-- SOURCE DATA --
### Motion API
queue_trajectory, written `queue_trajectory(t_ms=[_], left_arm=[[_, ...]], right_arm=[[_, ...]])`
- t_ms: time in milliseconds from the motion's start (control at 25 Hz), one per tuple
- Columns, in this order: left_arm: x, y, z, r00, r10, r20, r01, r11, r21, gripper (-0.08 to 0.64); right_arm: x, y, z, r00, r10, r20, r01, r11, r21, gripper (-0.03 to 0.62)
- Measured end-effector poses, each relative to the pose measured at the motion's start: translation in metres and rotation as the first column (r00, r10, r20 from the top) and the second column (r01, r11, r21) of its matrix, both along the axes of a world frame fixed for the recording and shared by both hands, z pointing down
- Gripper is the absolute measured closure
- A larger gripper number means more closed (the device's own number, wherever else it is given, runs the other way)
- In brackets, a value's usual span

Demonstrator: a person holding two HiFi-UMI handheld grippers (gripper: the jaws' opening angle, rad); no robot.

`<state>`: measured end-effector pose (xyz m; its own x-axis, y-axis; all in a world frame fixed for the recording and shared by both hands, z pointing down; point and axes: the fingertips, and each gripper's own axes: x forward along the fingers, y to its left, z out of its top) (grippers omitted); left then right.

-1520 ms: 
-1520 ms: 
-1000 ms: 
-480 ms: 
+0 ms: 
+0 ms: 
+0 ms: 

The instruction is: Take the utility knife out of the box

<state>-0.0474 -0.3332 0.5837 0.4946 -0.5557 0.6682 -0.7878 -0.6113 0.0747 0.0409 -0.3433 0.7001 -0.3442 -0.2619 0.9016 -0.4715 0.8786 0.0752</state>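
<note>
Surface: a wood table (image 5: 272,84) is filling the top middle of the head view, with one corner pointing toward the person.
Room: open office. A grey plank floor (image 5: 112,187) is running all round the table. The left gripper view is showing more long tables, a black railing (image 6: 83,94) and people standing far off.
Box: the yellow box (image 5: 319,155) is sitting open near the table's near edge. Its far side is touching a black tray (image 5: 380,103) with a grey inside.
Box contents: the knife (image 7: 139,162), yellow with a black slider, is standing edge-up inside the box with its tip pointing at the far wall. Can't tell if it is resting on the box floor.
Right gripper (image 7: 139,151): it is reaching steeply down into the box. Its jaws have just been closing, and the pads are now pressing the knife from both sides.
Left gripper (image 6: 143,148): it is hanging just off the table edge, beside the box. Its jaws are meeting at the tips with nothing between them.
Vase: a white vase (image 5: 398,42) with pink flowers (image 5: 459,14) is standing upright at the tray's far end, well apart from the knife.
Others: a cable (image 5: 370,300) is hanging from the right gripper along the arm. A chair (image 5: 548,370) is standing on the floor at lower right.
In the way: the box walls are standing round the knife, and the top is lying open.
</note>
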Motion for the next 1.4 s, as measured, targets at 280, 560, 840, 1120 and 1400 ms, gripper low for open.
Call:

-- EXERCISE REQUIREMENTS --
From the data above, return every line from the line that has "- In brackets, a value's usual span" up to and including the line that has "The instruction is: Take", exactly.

-- SOLUTION TO THIS EXERCISE --
- In brackets, a value's usual span

Demonstrator: a person holding two HiFi-UMI handheld grippers (gripper: the jaws' opening angle, rad); no robot.

`<state>`: measured end-effector pose (xyz m; its own x-axis, y-axis; all in a world frame fixed for the recording and shared by both hands, z pointing down; point and axes: the fingertips, and each gripper's own axes: x forward along the fingers, y to its left, z out of its top) (grippers omitted); left then right.

-1520 ms: 
-1520 ms: 
-1000 ms: 
-480 ms: 
+0 ms: 
+0 ms: 
+0 ms: 

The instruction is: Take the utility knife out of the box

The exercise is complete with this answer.